## [The problem]
Restate word for word the lines below that run from the one holding "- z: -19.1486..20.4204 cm" through the one holding "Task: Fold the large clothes", inclusive. Pictures don't belong in the copy.

Top of Data for this exercise

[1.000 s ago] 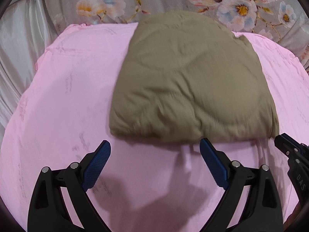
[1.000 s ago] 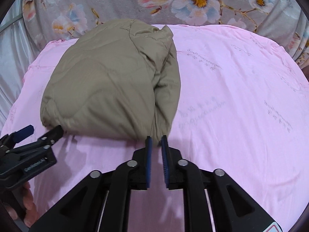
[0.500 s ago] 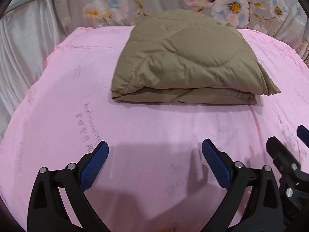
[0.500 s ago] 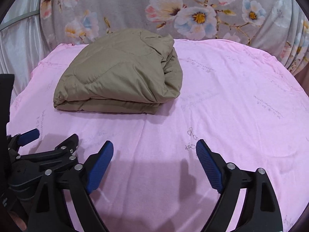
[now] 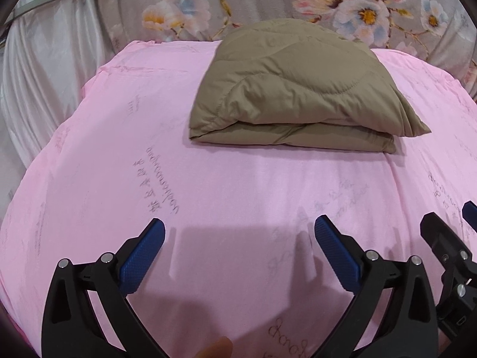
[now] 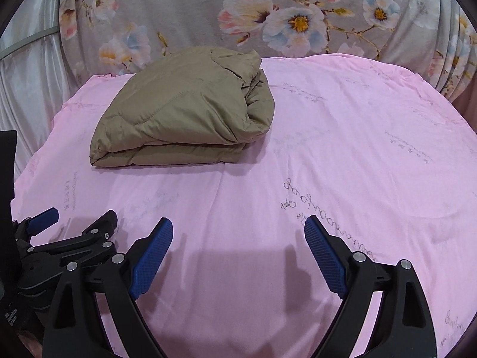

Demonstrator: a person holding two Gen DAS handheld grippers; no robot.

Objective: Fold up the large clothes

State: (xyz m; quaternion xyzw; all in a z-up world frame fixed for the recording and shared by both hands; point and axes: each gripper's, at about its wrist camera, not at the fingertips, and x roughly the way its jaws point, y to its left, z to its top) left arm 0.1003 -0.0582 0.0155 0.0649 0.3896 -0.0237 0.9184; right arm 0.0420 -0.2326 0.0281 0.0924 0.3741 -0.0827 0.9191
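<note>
At the far left hangs a pale curtain point(image 5: 44, 89). The left gripper point(image 5: 238, 238) hovers over the pink sheet point(image 5: 238, 185), jaws opening wide, nothing between them. Beyond it, well apart, the folded khaki quilted garment point(image 5: 298, 95) lies near the floral fabric point(image 6: 268, 15) at the sheet's far edge. The right gripper point(image 6: 238, 235) is likewise spread and empty. The fold looks finished (one corner flares out to the right); withdrawing well means keeping both tools clear of the bundle.
</note>
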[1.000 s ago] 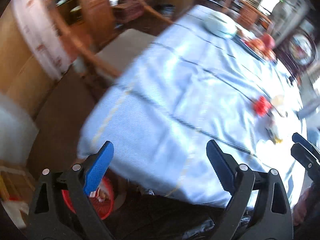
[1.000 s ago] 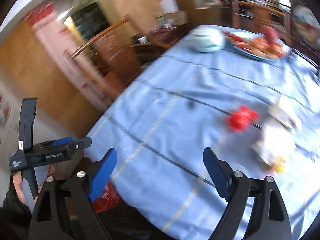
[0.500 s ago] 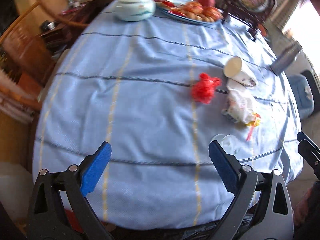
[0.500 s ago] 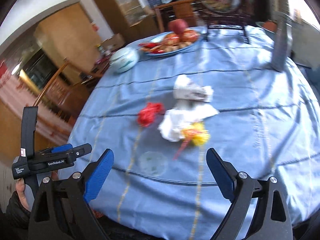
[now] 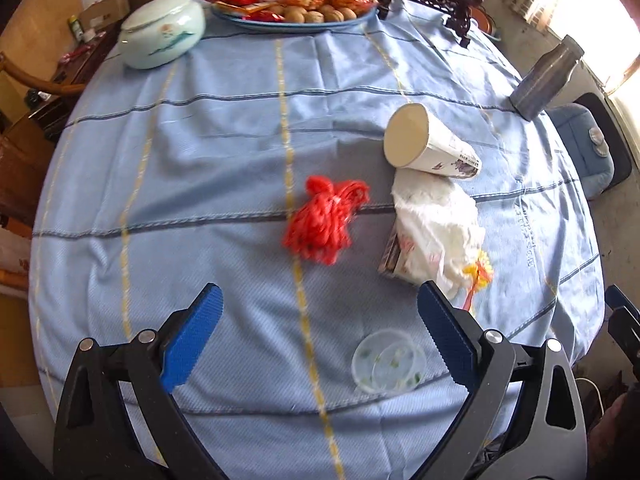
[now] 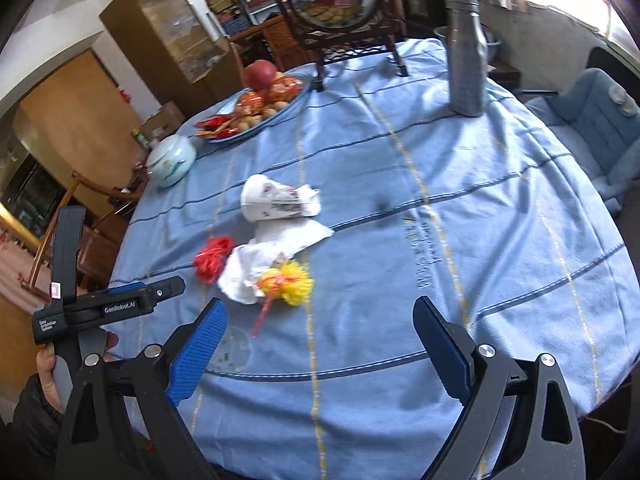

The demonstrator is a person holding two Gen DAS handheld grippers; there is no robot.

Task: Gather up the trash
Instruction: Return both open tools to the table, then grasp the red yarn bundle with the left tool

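Ahead of the left tongs (image 5: 316,332), which stand wide apart and empty above the near edge of the counter (image 5: 224,152), the rubbish lies in a loose cluster on the blue cloth, all of it forward and mostly to the right of the gap between the blue pads. Just past the tongs' midline sits a red tuft of string (image 5: 326,218), alone on bare cloth, so it looks the easiest first pick. Close in, just inside the right pad, a clear plastic lid (image 5: 388,361) lies flat; being thin and flush with the cloth, it will likely need a pad slid under its rim. Further right and ahead, crumpled white paper (image 5: 436,226) rests over a small carton, with a tipped paper cup (image 5: 430,146) touching its far side and a yellow tassel (image 5: 480,270) at its near corner. The right tongs (image 6: 320,344) are likewise spread wide and hold nothing, hovering over the near edge with the same heap ahead and to their left. Both are held open and low presumably to frame a target before committing. The lidded bowl (image 5: 162,32), fruit plate (image 5: 292,24) and metal bottle (image 6: 466,52) stand well beyond and seem not to be trash.
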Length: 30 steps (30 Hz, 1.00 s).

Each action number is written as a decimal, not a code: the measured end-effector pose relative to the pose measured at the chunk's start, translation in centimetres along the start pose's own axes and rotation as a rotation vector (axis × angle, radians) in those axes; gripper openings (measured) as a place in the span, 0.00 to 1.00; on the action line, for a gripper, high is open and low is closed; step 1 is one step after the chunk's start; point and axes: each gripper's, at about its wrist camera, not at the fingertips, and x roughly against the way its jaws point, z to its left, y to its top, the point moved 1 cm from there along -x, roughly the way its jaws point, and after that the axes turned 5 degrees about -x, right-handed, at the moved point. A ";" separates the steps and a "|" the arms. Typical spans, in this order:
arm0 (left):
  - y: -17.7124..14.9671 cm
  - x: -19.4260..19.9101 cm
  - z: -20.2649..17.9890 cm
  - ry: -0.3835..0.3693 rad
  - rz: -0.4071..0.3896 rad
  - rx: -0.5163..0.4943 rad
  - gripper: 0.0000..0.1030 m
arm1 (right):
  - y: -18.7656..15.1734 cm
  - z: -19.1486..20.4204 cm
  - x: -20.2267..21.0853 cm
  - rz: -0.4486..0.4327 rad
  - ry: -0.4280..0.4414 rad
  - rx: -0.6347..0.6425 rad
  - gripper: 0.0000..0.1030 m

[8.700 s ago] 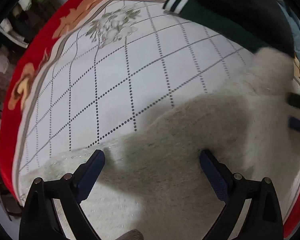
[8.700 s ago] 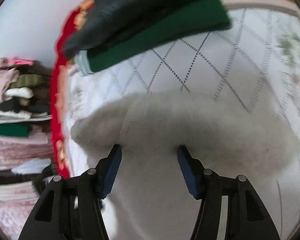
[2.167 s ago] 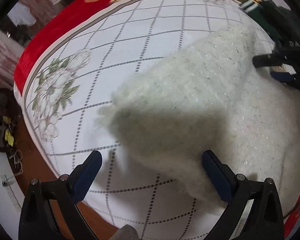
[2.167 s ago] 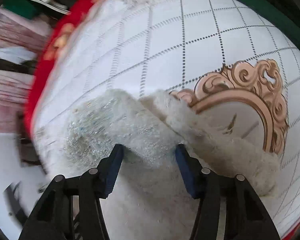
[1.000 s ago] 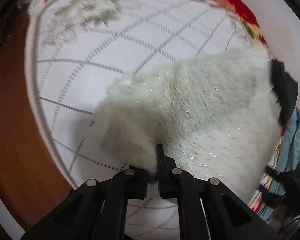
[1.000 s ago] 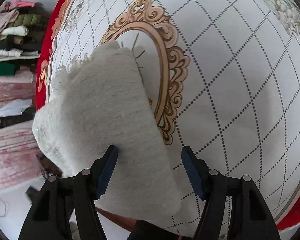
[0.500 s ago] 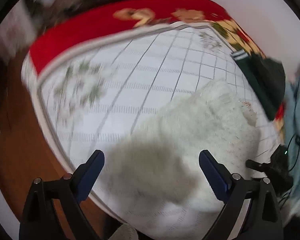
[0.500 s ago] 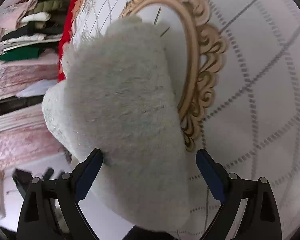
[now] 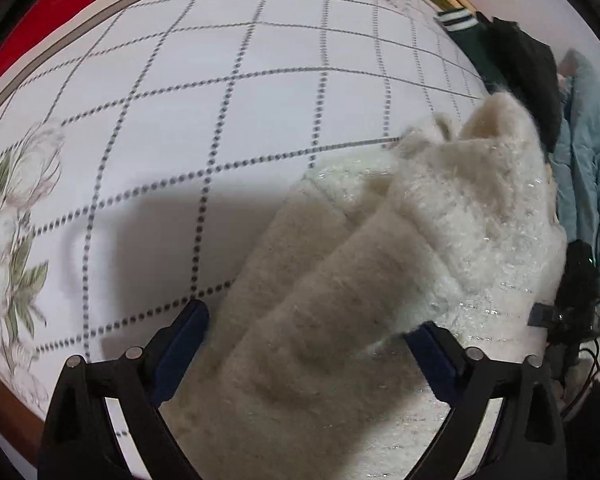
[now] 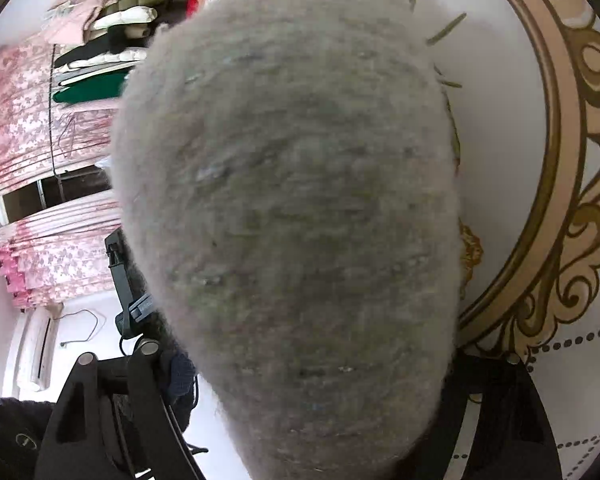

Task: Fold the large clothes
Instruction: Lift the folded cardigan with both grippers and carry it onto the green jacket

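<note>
Left gripper (image 9: 308,334) first: its two blue-padded fingers (image 9: 180,342) stand wide apart, released, with nothing clamped between them. We see the fluffy cream-white knitted garment (image 9: 400,264) lying bunched on the white blanket with a dotted grey diamond grid (image 9: 220,80), and its near folded edge runs down between the spread fingers toward the camera. Whether the pads touch the fabric, we cannot tell. The garment's far end rises in a soft peak near the blanket's right edge, just beside a dark green garment with white-striped cuff (image 9: 466,36) and a black garment (image 9: 528,76) piled behind it. A pale blue quilted fabric (image 9: 588,152) hangs beyond the blanket at the right. The blanket carries a red border (image 9: 40,24) at the top left and a printed flower with green leaves (image 9: 16,216) at the left. From the right wrist view, the right gripper (image 10: 308,376) is also spread wide, its left finger (image 10: 180,372) showing at one side of the fluffy mass and the right one mostly hidden behind it. The cream garment (image 10: 292,208) fills the middle of this view, very near the lens and blurred; we cannot tell whether it rests on the fingers or merely lies between them. Right of it shows the blanket's gold scrolled oval ornament (image 10: 556,184). At the left, stacked folded clothes (image 10: 108,40) sit above a pink flowered curtain (image 10: 32,128).
</note>
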 end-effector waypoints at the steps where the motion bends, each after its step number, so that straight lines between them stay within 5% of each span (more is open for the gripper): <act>1: 0.0 0.2 -0.1 -0.011 -0.011 -0.008 0.76 | 0.0 0.1 -0.2 0.000 0.000 -0.006 0.88; 5: -0.2 1.0 -0.8 -0.018 -0.030 -0.031 0.37 | -0.1 1.1 -1.3 -0.008 -0.035 0.004 0.91; 8: -0.2 2.8 -1.0 -0.008 -0.058 -0.036 0.20 | -0.6 2.0 -0.9 -0.059 -0.033 0.003 0.67; 12: 0.1 5.2 -2.1 0.007 -0.071 -0.067 0.18 | -1.6 3.6 -0.3 -0.096 -0.015 -0.048 0.54; 19: 2.4 9.9 -2.9 -0.009 -0.083 -0.118 0.17 | -3.0 8.4 0.9 -0.134 0.064 -0.079 0.51; 30: 14.6 16.3 -10.4 -0.019 -0.168 -0.291 0.17 | -0.4 15.9 8.2 -0.279 0.165 -0.035 0.51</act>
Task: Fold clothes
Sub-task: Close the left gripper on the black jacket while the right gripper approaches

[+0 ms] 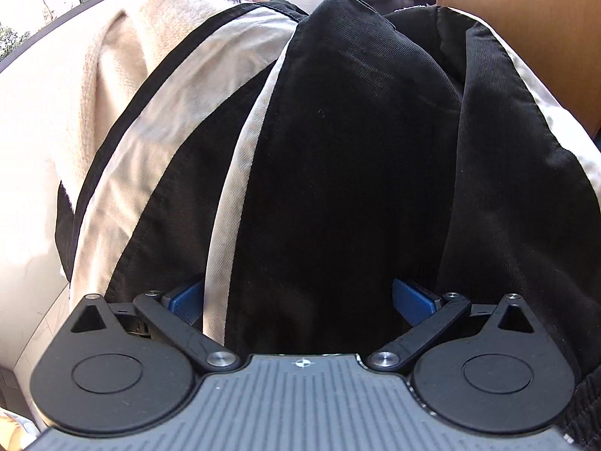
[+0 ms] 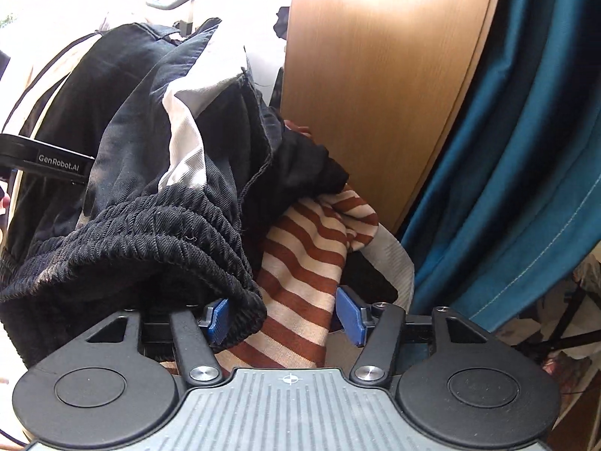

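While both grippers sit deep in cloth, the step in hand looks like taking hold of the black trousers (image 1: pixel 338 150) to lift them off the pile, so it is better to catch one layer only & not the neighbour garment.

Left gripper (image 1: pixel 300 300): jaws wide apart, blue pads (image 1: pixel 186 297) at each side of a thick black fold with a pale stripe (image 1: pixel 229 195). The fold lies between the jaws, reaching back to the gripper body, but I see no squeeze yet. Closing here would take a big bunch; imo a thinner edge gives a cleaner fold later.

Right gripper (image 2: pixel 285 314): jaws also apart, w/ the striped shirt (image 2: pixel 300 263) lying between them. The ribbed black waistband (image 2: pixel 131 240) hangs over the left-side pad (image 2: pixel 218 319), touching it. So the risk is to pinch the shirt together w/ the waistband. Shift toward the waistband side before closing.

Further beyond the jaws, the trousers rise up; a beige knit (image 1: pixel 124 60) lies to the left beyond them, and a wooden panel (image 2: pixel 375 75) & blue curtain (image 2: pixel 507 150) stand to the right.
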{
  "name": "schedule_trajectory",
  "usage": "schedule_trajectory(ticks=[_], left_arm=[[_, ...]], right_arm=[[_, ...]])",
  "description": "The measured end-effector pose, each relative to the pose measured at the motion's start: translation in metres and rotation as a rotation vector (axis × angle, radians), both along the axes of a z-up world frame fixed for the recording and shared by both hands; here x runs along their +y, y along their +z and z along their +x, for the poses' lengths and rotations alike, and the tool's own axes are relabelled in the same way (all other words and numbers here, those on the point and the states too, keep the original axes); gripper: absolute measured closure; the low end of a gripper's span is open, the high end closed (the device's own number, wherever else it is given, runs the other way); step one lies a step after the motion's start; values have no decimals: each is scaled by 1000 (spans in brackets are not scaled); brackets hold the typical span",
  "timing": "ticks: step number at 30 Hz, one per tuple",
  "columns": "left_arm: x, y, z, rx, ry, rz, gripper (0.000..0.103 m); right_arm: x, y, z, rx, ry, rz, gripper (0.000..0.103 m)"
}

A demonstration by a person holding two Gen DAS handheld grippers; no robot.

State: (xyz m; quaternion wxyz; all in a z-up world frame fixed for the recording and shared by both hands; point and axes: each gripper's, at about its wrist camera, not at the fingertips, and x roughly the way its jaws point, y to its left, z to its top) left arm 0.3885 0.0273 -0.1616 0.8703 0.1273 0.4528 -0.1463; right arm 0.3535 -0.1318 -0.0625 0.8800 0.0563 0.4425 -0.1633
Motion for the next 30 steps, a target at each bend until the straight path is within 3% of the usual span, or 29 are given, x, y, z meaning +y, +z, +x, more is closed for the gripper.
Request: schedule_trajectory(ticks=[3,6,8,10,15,21,26,28,29,30], left_arm=[[9,4,-1,27,-2,-39,5],[25,14,-6,28,1,-71,40],[36,20,-10,47,-2,-106,78],[45,27,-17,61,-17,-150,91],[48,44,-46,-13,-90,-167,96],[52,53,-74,5,-113,-239,96],[55,53,-100,12,-146,-248,97],[56,50,-106,18,-147,-236,97],[50,45,-102,24,-146,-226,97],[44,40,-99,27,-149,-214,97]], right_arm=[[-5,13,-8,-33,2,22,36],[-9,29,-14,-73,19,40,26],[-12,37,-14,-90,29,59,26],[-15,43,-13,-109,36,81,26],[-14,64,-8,-183,79,121,24],[-14,88,10,-284,131,152,5],[-19,49,58,-203,98,157,7],[-23,24,76,-150,65,202,24],[-26,10,85,-121,47,232,44],[-27,-1,90,-99,48,263,58]])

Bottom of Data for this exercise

## [Exercise result]
  - z: -19.1486..20.4204 cm
  - x: -20.2267..21.0853 cm
  - rz: -0.4486..0.4327 rad
  - ry: -0.4280..0.4414 rad
  - rx: -0.6347..0.6425 rad
  - gripper: 0.0000..0.1030 m

[8.700 s ago] 
[8.700 s ago] 
[2.167 s ago] 
[2.167 s ago] 
[1.000 s ago] 
[1.000 s ago] 
[0.500 s ago] 
[0.500 s ago] 
[now] 
[now] 

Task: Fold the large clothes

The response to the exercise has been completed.